START Data provided
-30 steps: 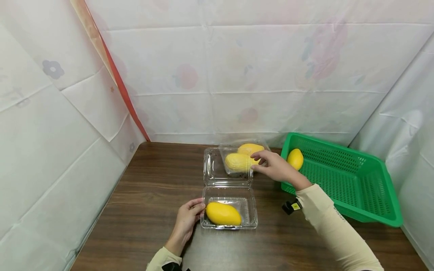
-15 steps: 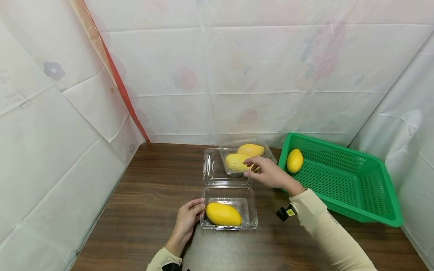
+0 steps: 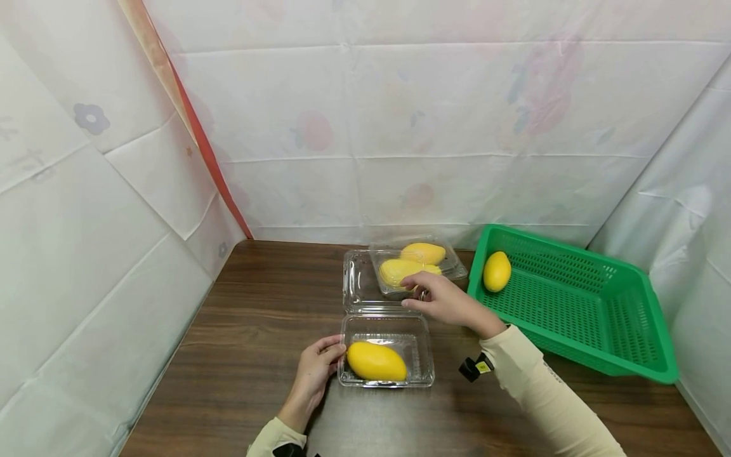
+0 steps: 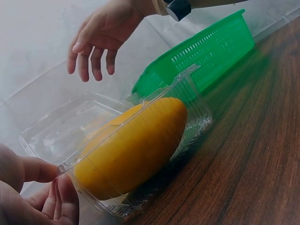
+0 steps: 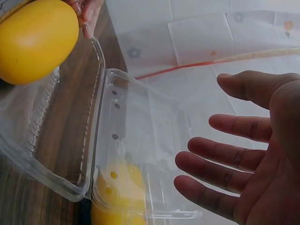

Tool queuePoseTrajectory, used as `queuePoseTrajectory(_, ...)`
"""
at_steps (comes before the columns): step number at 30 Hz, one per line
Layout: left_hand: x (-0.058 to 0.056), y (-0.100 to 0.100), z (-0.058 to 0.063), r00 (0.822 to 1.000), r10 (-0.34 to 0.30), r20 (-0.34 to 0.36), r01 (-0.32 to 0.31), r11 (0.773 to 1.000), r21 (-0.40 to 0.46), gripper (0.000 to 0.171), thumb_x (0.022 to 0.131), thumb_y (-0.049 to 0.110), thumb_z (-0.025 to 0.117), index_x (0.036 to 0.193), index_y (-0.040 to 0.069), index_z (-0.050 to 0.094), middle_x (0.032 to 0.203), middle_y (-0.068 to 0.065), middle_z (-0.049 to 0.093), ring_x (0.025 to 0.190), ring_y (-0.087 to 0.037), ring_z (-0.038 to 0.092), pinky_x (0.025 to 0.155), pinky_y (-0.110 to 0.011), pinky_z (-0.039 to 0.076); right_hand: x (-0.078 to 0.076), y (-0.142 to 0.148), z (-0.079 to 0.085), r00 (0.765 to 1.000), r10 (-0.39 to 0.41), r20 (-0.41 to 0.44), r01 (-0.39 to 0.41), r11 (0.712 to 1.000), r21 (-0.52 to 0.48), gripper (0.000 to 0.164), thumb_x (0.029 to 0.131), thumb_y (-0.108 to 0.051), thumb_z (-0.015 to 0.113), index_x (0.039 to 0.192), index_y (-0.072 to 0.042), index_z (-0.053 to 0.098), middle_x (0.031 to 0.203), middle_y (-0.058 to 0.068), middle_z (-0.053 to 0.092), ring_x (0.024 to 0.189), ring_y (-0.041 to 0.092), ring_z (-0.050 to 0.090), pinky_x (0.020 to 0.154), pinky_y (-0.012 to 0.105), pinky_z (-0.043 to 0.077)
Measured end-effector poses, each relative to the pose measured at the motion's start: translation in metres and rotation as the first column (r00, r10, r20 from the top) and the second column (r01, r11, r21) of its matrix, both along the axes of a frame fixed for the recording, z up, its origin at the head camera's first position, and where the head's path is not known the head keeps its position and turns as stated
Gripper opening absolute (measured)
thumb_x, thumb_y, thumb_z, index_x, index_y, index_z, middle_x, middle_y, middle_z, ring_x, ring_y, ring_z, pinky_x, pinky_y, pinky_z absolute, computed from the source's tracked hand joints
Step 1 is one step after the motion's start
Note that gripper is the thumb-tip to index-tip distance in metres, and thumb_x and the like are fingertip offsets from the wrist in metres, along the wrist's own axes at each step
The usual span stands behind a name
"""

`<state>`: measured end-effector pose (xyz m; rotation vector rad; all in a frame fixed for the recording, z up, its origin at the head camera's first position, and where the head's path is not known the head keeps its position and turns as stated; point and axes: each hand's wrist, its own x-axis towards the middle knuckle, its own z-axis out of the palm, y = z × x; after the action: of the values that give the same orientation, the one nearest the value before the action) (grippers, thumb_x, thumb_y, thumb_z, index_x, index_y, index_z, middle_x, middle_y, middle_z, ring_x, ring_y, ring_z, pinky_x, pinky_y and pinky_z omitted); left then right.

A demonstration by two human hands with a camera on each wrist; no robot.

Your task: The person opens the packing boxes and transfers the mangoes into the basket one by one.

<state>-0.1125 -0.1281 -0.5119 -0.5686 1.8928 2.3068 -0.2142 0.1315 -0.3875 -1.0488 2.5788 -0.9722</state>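
A clear plastic clamshell box (image 3: 415, 355) lies open on the table, its lid (image 3: 358, 279) folded back away from me. One yellow mango (image 3: 377, 360) rests in the near left part of its base. My left hand (image 3: 311, 374) pinches the base's left rim between thumb and fingers, as the left wrist view shows up close at the thumb (image 4: 40, 169). Over the lid's right side hovers my right hand (image 3: 442, 301), fingers spread and slightly bent, holding nothing. In the right wrist view its fingers (image 5: 220, 168) are apart from the lid (image 5: 140, 136).
Behind the lid, against the curtain, sits another clear box (image 3: 455, 266) with mangoes (image 3: 422, 252) inside. At the right a green basket (image 3: 577, 311) holds one mango (image 3: 497, 271) at its left end. A white patterned curtain (image 3: 365, 127) walls off the brown table (image 3: 257, 311).
My right hand has moved left and toward me, from beside the far box to over the open lid's right side. The left hand and the open box have stayed put.
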Motion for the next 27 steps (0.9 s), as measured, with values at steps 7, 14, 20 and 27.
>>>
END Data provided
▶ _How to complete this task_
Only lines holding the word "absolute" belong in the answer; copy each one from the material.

▶ _Response to this task_
Gripper opening absolute (measured)
thumb_x, thumb_y, thumb_z, index_x, index_y, index_z, middle_x, middle_y, middle_z, ring_x, ring_y, ring_z, pinky_x, pinky_y, pinky_z absolute, computed from the source's tracked hand joints

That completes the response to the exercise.